E per avere una positività contagiosa quanto si deve amplificare? “Sotto le centomila copie di Rna non c’è sostanziale rischio di contagio, secondo un lavoro appena pubblicato da Nature e confermato da diversi altri studi. Quindi, nessuno dei nostri 40 positivi risulterebbe contagioso. Questo significa che il numero dei nuovi casi può riguardare persone che hanno nel tampone così poco Rna da non riuscire neppure a infettare le cellule. A contatto con l’Rna dei veri positivi, quelli di marzo e inizio aprile, le cellule invece morivano in poche ore” , ha spiegato Remuzzi in modo chiaro e diretto. Non sarebbe però solo lo studio condotto dal Mario Negri a sostenere questa tesi. Il professore ha tenuto a sottolineare che anche una ricerca del Center for Disease Prevention della Corea, effettuato su 285 persone asintomatiche positive, ha rintracciato 790 loro contatti diretti. Di questi sono risultate zero positività.

A questo punto sarebbe il caso che l’Iss e il governo spieghino alla popolazione che una positività inferiore alle centomila copie non è contagiosa. Non è allora necessario isolarsi in casa, né continuare con i tracciamenti che erano invece utili all’inizio. Per quanto riguarda Vo’ Euganeo e il Veneto, Remuzzi ribadisce che “il professor Crisanti abbia fatto un grande lavoro, agendo subito e con decisione. Quel metodo, doppio tampone e tracciamento, va bene per un piccolo focolaio. Ma se il virus circola da mesi e poi esplode come accaduto in Lombardia, quel metodo rischia di diventare controproducente, a meno di avere a disposizione una organizzazione pazzesca tipo Wuhan”.

Il caso della Lombardia

Sarebbe il caso che la comunità scientifica e i governi recepiscano velocemente i risultati degli studi, così da evitare del panico ingiustificato. Il fatto che quasi l’80% dei nuovi casi interessi una sola regione, la Lombardia appunto, è il risultato della quantità enorme di malati che ci sono stati. Il coronavirus si è diffuso tantissimo e adesso ne stiamo ancora pagando l’alta diffusione. Se i nuovi casi registrati ieri in Lombardia, 216 su 333 totali, sono uguali ai 40 dello studio del Mario Negri, con una positività quindi inferiore a centomila, il dato in sé non preoccupa molto Remuzzi.

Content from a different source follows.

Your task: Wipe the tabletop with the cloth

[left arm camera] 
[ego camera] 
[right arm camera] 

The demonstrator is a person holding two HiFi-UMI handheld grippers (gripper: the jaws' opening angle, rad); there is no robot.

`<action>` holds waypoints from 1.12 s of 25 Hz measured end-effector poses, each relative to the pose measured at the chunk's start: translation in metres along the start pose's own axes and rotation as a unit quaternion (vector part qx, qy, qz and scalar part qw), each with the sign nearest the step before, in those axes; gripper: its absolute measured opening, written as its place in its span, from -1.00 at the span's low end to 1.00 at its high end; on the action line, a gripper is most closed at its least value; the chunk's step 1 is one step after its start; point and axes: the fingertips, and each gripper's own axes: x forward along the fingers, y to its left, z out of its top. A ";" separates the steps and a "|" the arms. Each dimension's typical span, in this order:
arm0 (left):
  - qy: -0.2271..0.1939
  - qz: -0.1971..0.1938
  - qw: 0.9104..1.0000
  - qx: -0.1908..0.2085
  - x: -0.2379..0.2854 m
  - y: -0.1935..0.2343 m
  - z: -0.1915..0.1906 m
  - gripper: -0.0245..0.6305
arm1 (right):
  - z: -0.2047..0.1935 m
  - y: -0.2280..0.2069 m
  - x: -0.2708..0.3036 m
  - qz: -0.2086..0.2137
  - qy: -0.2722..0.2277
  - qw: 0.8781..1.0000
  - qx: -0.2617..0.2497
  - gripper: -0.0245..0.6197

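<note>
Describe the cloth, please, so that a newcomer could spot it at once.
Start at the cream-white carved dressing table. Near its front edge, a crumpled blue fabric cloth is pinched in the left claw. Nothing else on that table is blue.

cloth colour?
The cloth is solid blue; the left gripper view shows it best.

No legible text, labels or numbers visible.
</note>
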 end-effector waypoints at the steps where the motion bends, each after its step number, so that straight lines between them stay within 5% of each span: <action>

Ha tenuto però a precisare che “c’è solo un modo per scoprirlo. Bisogna dire quanto Covid-19 c’è nelle nuove positività. E quello che sto chiedendo. Il virus è lo stesso, certo. Ma per ragioni che nessuno conosce, e forse per questo c’è molta difficoltà ad ammetterlo, in quei tamponi ce n’è poco, molto meno di prima. E di questo va tenuto conto”. Molto vicino al pensiero espresso nei giorni scorsi dal virologo Matteo Bassetti. Remuzzi ha infine sottolineato di non essere assolutamente un difensore della Lombardia, ma di essere un medico e, per questo motivo, di dire le cose come stanno.